• DESCRIPTION OF THE TASK
Work out how many lines in the listing below include the word "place". Give nothing but the number.
==== SUPPLIED MATERIAL ====
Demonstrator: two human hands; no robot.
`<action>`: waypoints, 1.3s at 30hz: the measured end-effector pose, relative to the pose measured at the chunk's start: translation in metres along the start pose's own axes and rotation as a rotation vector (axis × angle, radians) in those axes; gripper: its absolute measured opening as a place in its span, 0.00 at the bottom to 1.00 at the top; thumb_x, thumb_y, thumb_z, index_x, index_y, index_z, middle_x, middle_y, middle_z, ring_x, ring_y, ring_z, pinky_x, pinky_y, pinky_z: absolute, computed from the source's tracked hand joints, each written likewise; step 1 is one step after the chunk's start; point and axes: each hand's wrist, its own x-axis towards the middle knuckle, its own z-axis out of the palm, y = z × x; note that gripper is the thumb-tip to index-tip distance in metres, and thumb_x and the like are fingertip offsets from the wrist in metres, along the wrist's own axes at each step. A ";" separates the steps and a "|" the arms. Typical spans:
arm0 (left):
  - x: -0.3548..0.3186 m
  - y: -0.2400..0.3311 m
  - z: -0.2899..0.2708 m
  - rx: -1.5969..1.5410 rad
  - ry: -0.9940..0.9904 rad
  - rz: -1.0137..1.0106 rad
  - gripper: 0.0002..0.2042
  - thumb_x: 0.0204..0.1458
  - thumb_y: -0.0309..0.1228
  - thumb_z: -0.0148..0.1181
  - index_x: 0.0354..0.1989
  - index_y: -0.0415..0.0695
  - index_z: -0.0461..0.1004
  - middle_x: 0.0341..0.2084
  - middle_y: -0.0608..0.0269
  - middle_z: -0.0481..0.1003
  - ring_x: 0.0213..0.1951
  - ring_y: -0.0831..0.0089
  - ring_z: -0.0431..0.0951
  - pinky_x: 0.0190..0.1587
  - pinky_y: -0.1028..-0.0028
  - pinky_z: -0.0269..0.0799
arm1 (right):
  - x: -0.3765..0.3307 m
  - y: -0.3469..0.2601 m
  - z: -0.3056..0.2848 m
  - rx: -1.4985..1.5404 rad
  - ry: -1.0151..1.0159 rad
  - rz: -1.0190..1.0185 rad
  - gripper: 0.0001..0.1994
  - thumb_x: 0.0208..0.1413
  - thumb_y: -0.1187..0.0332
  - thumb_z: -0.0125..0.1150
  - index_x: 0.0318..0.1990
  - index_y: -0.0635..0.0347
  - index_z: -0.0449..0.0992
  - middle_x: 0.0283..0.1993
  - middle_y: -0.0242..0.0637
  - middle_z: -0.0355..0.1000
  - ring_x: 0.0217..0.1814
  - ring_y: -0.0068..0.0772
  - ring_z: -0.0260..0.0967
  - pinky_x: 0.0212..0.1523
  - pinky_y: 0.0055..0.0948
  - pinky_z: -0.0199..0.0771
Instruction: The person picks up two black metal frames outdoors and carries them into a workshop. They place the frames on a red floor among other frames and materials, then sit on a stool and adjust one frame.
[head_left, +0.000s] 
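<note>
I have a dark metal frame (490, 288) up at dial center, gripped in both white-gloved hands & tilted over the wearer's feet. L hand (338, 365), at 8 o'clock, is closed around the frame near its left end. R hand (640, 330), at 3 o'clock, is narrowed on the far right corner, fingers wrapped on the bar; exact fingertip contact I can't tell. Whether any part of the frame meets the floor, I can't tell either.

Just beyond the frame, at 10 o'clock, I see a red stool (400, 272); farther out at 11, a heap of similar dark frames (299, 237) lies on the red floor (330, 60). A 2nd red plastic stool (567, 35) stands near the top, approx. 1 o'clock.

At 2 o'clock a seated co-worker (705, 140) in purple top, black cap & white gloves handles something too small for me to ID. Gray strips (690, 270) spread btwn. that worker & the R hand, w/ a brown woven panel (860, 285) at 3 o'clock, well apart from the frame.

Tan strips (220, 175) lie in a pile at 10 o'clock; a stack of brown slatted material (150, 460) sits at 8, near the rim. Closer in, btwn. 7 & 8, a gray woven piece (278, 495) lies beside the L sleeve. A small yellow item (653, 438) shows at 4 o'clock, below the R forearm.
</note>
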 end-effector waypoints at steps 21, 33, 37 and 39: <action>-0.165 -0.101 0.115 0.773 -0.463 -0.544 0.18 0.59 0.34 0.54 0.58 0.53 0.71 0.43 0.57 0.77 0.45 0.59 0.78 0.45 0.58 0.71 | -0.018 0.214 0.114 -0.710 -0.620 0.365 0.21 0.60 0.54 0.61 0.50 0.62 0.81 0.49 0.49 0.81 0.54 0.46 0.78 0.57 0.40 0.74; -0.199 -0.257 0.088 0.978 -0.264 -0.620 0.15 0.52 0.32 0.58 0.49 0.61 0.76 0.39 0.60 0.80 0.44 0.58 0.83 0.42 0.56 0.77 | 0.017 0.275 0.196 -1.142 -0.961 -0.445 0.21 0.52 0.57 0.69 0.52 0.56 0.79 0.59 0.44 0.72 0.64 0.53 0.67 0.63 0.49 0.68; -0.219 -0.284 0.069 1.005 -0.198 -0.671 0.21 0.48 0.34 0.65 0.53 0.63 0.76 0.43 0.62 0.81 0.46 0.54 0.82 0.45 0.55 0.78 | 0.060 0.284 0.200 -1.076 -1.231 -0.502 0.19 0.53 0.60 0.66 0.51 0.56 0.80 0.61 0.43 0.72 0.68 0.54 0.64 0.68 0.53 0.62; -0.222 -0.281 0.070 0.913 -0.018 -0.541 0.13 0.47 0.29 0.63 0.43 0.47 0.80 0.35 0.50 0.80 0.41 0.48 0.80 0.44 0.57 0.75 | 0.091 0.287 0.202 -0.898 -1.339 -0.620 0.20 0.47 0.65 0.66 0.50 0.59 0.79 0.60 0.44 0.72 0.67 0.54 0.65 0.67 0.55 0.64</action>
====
• RESPONSE
2